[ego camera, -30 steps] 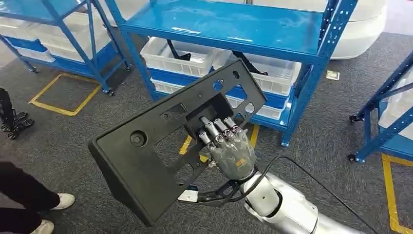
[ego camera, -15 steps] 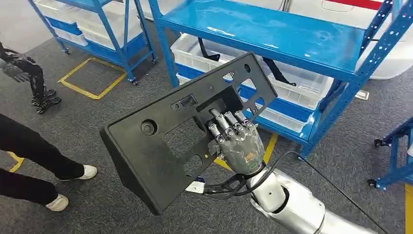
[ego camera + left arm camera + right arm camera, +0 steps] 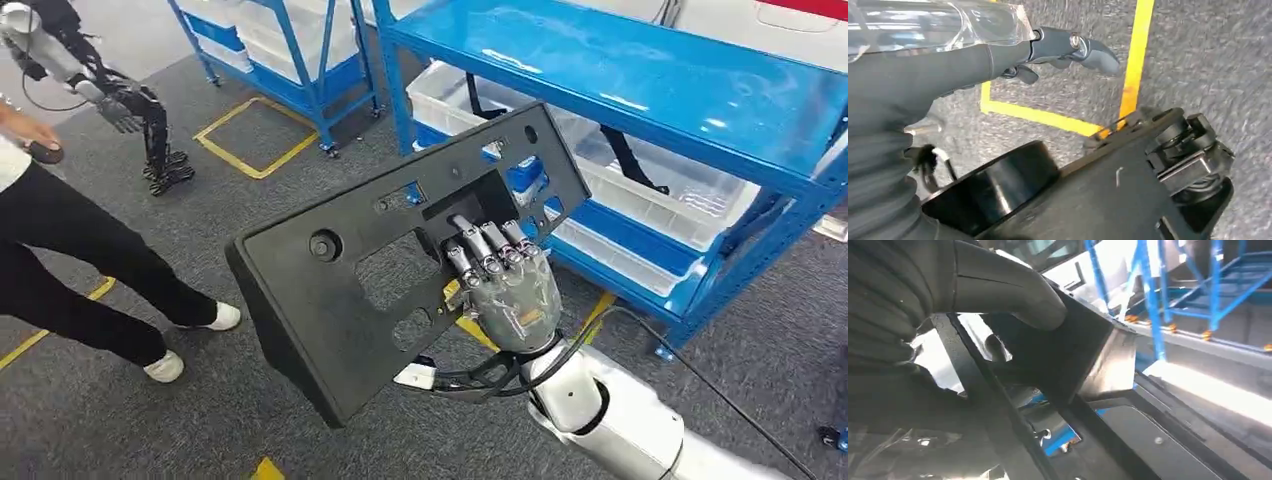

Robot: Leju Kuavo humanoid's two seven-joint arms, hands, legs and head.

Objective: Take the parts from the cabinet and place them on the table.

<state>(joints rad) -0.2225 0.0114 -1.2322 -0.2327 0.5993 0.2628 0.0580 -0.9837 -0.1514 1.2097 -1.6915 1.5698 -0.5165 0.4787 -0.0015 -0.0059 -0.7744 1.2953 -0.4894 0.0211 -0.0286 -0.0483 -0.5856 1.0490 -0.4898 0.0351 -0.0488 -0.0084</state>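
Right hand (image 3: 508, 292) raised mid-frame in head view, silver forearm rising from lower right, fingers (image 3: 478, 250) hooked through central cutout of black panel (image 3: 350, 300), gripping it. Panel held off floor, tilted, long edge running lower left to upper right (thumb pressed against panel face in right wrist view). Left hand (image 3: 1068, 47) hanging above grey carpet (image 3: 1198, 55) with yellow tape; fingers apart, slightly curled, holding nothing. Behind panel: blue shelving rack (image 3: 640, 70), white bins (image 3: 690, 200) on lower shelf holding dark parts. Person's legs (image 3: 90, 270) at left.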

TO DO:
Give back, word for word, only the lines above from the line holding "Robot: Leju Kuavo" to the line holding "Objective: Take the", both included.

RESPONSE TO THIS EXERCISE:
Robot: Leju Kuavo humanoid's two seven-joint arms, hands, legs and head.

Objective: Take the parts from the cabinet and place them on the table.

Nothing more is needed for this exercise.